Graph Neural Networks

This tutorial will demonstrate how one can use WLPlan in a Graph Neural Network (GNN) pipeline.

We will assume that you have gone through and ran the code for the introductory tutorial which sets up the environment and constructs the dataset required for this tutorial. The corresponding notebook for this tutorial is available here.

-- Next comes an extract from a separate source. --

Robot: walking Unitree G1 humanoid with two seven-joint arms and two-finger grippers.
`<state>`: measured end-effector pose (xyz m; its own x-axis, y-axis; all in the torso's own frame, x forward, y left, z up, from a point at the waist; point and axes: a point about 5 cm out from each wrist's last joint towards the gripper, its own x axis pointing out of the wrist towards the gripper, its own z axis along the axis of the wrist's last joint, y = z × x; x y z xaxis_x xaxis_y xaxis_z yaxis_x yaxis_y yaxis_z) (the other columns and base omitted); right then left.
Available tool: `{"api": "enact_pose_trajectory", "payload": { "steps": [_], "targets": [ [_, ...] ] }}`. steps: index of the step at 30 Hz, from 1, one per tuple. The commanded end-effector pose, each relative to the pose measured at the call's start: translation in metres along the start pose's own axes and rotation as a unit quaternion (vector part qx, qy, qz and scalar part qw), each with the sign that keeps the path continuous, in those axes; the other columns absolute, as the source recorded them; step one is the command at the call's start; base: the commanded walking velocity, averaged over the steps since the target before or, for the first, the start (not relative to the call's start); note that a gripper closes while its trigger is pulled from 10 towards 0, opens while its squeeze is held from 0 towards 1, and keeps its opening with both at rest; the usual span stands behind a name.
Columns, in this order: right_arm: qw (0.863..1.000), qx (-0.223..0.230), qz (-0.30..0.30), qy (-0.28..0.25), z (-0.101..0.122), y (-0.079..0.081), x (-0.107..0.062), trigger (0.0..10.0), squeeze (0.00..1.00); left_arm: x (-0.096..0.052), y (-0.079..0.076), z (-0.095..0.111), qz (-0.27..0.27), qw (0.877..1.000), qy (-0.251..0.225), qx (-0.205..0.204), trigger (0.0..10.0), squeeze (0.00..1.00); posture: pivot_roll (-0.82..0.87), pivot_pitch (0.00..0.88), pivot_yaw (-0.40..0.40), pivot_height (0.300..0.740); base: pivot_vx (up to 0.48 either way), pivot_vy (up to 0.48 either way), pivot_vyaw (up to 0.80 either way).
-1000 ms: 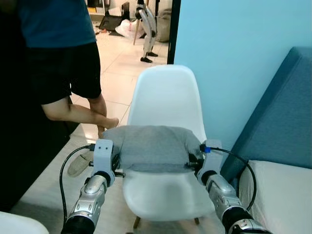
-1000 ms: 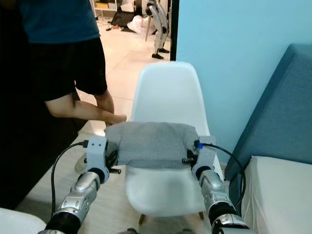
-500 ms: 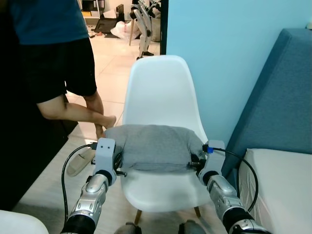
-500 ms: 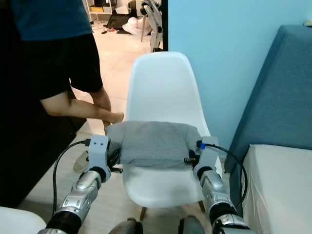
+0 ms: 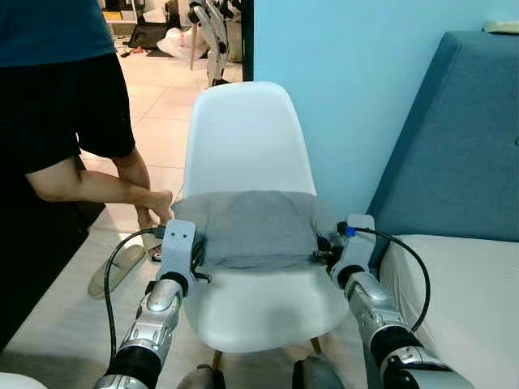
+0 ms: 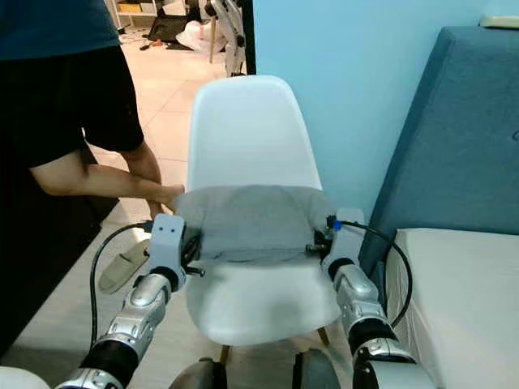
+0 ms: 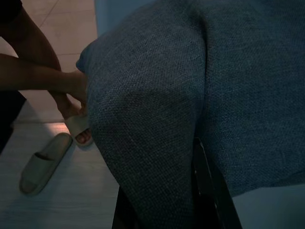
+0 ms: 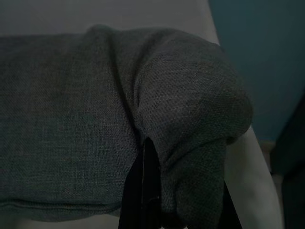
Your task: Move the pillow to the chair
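Fingers of left gripper (image 5: pixel 197 261) and right gripper (image 5: pixel 324 253) still pinch grey pillow (image 5: pixel 253 227); robot now closer, pillow over white chair (image 5: pixel 243 138) seat; lowering looks next.

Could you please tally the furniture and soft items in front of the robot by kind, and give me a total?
Pillow, grey, held over the seat by both grippers: 1
Chair, white: 1
Sofa, blue back: 1
Slipper on the floor: 1
Total: 4
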<state>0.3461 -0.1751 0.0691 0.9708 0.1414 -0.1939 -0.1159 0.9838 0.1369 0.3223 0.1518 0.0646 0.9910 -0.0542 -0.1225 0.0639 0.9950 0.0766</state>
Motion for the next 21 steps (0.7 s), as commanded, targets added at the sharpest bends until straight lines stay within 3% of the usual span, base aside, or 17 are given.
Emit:
{"api": "enact_pose_trajectory", "payload": {
  "steps": [1,12,21],
  "targets": [
    [1.0,-0.011,0.005,-0.016,0.008,0.002,0.003,10.0,0.0,0.001,0.012,0.008,0.02,0.999,-0.025,0.004,10.0,0.0,0.01,0.122,-0.021,0.612,0.0,0.0,0.0],
    [1.0,-0.011,0.012,-0.023,0.015,0.003,0.006,10.0,0.0,0.002,0.017,0.012,0.023,0.999,-0.039,0.012,10.0,0.0,0.01,0.146,-0.021,0.597,0.0,0.0,0.0],
    [0.999,0.004,0.011,-0.029,0.013,0.0,0.004,10.0,0.0,0.006,0.002,0.016,-0.022,0.998,-0.043,0.029,10.0,0.0,0.02,0.161,-0.016,0.587,0.0,0.0,0.0]
  ]
}}
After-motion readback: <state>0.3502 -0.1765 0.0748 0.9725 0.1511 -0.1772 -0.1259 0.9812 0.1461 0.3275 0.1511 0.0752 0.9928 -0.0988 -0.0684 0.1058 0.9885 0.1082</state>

We begin by installing Torch and PyTorch for the GNN components, importing packages, and loading the data.

[ ]:

# You can change to the correct CUDA version for PyTorch if required
# by following instructions from https://pytorch.org/get-started/locally/
%pip install torch --index-url https://download.pytorch.org/whl/cpu
%pip install torch_geometric

import pickle
import time
from dataclasses import dataclass
from typing import Any, List, Optional

import torch
import torch.nn as nn
import torch.nn.functional as F
from sklearn.model_selection import train_test_split
from torch import Tensor
from torch.nn import Linear, ReLU, Sequential, Module, MSELoss
from torch.nn.modules.module import Module
from torch.optim import Optimizer
from torch_geometric.nn import MessagePassing, global_add_pool
from torch_geometric.data import Data
from torch_geometric.loader import DataLoader
from wlplan.data import DomainDataset
from wlplan.graph_generator import Graph, GraphGenerator, init_graph_generator

# We assume we have generated the dataset from the introductory tutorial and load it
with open("wlplan-blocks.pkl", "rb") as f:
    domain, dataset, y = pickle.load(f)

Converting from WLPlan to PyTorch Geometric

The following code is used to help convert WLPlan classes into components suitable for input for PyTorch Geometric (PyG) models. We begin with a custom class for specifying inputs to PyG models.

[ ]:

@dataclass
class PyGGraph:
    x: Tensor
    edge_index: list[Tensor]  # list index corresponds to edge label

    def to(self, device: torch.device) -> "PyGGraph":
        return PyGGraph(
            x=self.x.to(device),
            edge_index=[edge_index.to(device) for edge_index in self.edge_index],
        )

Next, we have a function that takes as input a WLPlan graph, and a WLPlan graph generator that holds useful information about the underlying graph representation such as the maximum number of node and edge features, and outputs a PyG graph.

[ ]:

def wlplan_graph_to_pyg(graph_generator: GraphGenerator, graph: Graph) -> PyGGraph:
    nodes = graph.node_colours
    edges = graph.edges

    # x is (n, d)
    x = torch.zeros(len(nodes), graph_generator.get_n_features())
    x[torch.arange(len(nodes)), nodes] = 1

    # edge_index is list of (2, e)
    edge_index = [[[], []] for _ in range(graph_generator.get_n_relations())]
    for u, neighbours in enumerate(edges):
        for r, v in neighbours:
            edge_index[r][0].append(u)
            edge_index[r][1].append(v)
    edge_index = [torch.tensor(edges, dtype=torch.long) for edges in edge_index]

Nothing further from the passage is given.